> [INFORMATION SHOWN]
◇ ◇ ◇ ◇
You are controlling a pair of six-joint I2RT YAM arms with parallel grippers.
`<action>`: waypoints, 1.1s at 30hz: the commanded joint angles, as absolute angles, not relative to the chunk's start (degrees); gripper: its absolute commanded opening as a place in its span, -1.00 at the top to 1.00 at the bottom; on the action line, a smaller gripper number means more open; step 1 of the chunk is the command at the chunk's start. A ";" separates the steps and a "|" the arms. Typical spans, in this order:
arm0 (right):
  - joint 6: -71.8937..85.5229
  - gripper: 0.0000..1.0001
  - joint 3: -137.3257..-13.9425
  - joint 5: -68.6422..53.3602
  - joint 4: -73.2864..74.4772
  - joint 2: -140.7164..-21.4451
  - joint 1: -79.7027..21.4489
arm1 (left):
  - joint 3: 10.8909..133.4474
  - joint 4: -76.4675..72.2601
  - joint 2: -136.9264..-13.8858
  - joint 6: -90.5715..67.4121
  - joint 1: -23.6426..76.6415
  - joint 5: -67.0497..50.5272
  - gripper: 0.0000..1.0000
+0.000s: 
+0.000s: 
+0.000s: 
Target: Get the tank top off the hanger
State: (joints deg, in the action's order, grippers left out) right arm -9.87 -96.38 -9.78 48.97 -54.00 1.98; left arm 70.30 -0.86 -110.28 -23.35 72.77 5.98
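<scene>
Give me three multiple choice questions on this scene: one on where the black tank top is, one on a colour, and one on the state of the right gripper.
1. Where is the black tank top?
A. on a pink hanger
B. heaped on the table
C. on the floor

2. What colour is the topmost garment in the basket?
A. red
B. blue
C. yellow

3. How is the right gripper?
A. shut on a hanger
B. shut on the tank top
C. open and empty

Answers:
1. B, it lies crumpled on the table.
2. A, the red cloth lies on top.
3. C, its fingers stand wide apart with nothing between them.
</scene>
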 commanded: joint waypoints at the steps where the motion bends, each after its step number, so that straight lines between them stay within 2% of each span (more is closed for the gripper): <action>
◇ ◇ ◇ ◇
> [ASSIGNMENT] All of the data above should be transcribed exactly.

> [RESPONSE TO THIS TASK]
You are controlling a pair of six-joint I2RT YAM arms with parallel grippers.
`<action>`: waypoints, 1.1s at 30hz: the commanded joint angles, as absolute angles, not relative to the chunk's start (degrees); gripper: its absolute commanded opening as a place in its span, -1.00 at the top to 1.00 at the bottom; on the action line, a smaller gripper number means more open; step 1 of the chunk is the command at the chunk's start. A ";" separates the steps and a "|" the arms. Typical spans, in this order:
arm0 (right):
  - joint 6: -71.8937..85.5229
  - gripper: 0.0000..1.0001
  - joint 3: -137.3257..-13.9425
  - joint 5: -68.6422..53.3602
  - joint 4: -73.2864..74.4772
  - joint 2: -140.7164..-21.4451
  - joint 1: -79.7027..21.4489
arm1 (left):
  - joint 3: 10.8909..133.4474
  - joint 4: -76.4675..72.2601
  - joint 2: -136.9264..-13.8858
  - joint 6: -90.5715..67.4121
  - joint 1: -23.6426..76.6415
  - joint 5: -67.0497..50.5272
  - gripper: 0.0000..1.0000
+0.000s: 
+0.000s: 
+0.000s: 
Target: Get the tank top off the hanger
State: (joints deg, in the action's order, grippers left out) right arm -9.87 -96.38 -9.78 48.97 -54.00 1.98; left arm 70.30 -0.86 -110.28 -23.35 72.77 5.98
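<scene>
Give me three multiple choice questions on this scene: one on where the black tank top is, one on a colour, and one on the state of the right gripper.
1. Where is the black tank top?
A. on a pink hanger
B. heaped on the table
C. on the floor

2. What colour is the topmost garment in the basket?
A. red
B. blue
C. yellow

3. How is the right gripper?
A. shut on a hanger
B. shut on the tank top
C. open and empty

Answers:
1. B, it lies crumpled on the table.
2. A, the red cloth lies on top.
3. C, its fingers stand wide apart with nothing between them.
</scene>
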 commanded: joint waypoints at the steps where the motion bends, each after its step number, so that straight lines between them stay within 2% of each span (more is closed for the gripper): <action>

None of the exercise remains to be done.